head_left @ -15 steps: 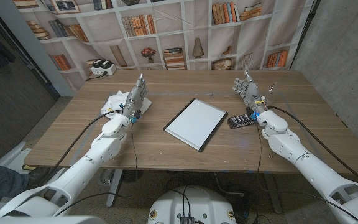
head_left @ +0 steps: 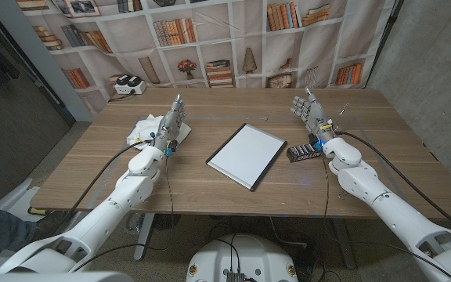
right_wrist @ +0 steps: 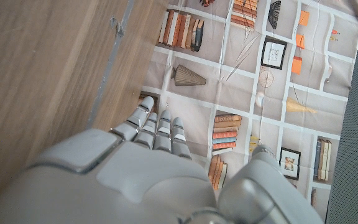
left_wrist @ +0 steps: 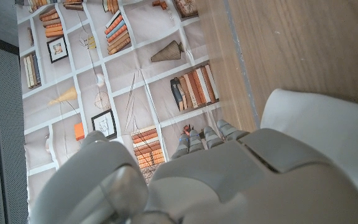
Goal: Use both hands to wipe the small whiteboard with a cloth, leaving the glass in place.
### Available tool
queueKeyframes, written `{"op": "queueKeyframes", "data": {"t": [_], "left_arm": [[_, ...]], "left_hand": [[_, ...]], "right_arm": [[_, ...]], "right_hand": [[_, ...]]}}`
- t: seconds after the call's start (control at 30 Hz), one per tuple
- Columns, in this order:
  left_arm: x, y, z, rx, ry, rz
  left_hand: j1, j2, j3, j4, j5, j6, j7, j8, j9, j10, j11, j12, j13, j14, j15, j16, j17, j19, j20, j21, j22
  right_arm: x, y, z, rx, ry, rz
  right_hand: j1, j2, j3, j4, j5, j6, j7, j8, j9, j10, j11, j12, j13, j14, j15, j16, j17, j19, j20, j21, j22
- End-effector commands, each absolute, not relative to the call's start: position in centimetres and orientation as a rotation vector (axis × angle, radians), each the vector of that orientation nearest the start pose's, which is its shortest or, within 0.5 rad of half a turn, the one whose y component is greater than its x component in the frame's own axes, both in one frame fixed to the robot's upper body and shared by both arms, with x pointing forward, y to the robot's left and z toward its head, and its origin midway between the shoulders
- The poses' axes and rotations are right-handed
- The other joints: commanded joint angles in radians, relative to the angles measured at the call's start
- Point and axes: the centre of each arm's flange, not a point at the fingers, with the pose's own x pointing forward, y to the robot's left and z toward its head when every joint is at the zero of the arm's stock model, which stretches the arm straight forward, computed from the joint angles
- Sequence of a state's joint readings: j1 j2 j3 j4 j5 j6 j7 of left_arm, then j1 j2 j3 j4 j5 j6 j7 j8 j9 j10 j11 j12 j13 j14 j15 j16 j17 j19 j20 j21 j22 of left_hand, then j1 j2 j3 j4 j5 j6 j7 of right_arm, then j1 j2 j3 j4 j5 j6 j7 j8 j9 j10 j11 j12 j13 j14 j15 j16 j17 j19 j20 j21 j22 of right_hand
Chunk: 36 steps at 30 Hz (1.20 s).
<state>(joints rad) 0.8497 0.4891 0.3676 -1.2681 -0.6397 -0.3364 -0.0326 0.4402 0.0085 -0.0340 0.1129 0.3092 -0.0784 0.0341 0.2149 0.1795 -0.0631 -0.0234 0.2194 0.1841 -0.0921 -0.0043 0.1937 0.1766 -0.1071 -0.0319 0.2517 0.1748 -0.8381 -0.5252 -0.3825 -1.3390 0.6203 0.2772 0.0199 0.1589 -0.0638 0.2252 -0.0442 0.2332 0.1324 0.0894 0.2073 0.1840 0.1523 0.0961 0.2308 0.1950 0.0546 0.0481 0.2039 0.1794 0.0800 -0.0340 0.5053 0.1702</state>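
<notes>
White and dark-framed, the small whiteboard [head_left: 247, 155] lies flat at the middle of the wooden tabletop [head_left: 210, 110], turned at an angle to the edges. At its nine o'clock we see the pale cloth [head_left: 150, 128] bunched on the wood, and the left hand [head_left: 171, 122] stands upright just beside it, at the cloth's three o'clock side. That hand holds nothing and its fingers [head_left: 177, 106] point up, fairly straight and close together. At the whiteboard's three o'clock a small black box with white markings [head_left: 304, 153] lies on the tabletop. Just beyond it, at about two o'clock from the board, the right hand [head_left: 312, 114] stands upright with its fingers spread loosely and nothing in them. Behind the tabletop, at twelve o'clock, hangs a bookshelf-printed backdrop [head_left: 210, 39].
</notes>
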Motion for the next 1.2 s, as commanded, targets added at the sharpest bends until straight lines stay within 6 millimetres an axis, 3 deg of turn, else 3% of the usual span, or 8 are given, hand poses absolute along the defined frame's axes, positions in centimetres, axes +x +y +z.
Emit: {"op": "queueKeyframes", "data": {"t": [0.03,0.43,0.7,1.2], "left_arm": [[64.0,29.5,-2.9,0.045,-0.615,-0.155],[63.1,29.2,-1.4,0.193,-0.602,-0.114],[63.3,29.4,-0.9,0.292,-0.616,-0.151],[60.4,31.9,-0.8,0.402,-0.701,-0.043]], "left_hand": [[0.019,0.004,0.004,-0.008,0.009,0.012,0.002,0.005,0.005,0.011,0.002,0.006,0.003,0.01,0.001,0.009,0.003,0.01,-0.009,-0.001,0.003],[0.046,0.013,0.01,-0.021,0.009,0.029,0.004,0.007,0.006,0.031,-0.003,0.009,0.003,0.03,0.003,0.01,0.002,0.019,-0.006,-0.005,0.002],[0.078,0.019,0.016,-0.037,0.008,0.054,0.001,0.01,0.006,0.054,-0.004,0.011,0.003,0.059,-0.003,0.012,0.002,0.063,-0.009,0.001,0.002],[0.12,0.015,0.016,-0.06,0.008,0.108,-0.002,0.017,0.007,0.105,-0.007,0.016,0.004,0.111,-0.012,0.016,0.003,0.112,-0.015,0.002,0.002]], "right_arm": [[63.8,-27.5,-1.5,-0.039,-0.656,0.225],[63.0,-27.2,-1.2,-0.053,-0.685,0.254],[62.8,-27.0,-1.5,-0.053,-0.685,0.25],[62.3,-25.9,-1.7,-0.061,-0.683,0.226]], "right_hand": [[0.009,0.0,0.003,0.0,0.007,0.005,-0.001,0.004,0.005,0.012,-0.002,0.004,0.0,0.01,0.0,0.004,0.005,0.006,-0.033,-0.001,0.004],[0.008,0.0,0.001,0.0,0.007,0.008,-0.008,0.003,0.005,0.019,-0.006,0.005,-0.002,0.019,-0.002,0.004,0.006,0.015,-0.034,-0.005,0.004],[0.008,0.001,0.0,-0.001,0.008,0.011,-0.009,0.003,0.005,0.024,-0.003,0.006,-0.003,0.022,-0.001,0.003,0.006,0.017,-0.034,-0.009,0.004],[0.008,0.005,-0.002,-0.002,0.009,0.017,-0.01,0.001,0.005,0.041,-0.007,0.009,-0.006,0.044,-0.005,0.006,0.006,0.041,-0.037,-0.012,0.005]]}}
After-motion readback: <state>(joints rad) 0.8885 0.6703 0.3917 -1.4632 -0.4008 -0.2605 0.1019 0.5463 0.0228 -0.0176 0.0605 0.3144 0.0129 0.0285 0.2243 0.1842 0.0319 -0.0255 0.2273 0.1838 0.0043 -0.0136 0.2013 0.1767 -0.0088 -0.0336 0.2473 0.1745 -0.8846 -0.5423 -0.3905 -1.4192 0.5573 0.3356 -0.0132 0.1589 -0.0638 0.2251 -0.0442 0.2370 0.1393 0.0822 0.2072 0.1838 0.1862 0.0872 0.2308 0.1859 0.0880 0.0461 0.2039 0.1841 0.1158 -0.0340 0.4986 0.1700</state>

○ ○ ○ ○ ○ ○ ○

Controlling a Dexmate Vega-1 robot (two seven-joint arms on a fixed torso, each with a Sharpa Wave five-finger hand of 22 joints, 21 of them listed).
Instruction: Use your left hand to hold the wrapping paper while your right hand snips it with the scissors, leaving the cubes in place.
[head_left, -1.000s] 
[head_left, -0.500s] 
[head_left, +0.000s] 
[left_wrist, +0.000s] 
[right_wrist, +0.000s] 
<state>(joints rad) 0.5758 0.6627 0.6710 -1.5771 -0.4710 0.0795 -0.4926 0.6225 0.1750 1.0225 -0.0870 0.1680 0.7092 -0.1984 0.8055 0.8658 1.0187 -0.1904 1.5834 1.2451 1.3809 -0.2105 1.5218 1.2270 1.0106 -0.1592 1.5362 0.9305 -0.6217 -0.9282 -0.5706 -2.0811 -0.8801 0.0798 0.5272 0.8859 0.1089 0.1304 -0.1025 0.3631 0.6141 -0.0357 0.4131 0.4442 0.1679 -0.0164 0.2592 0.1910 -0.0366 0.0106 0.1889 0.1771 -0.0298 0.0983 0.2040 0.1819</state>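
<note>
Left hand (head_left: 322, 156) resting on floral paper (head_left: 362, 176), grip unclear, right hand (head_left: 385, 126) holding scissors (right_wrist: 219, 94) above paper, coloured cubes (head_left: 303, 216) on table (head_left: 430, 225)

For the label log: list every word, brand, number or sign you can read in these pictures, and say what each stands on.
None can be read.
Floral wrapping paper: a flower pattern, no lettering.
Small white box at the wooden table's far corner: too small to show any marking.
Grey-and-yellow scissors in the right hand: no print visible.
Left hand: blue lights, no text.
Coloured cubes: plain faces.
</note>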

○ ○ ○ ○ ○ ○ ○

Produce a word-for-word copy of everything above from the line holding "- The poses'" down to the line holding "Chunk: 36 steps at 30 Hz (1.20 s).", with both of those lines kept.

- The poses' axes and rotations are right-handed
- The other joints: commanded joint angles in radians, relative to the angles measured at the call's start
- Point and axes: the centre of each arm's flange, not a point at the fingers, with the pose's own x pointing forward, y to the robot's left and z toward its head when every joint is at the zero of the arm's stock model, which stretches the arm straight forward, computed from the joint angles
- Sequence of a state's joint readings: j1 j2 j3 j4 j5 j6 j7 of left_arm, then j1 j2 j3 j4 j5 j6 j7 j8 j9 j10 j11 j12 j13 j14 j15 j16 j17 j19 j20 j21 j22 of left_hand, then j1 j2 j3 j4 j5 j6 j7 of right_arm, then j1 j2 j3 j4 j5 j6 j7 j8 j9 j10 j11 j12 j13 j14 j15 j16 j17 j19 j20 j21 j22 of right_hand
Chunk: 36 steps at 30 Hz (1.20 s).

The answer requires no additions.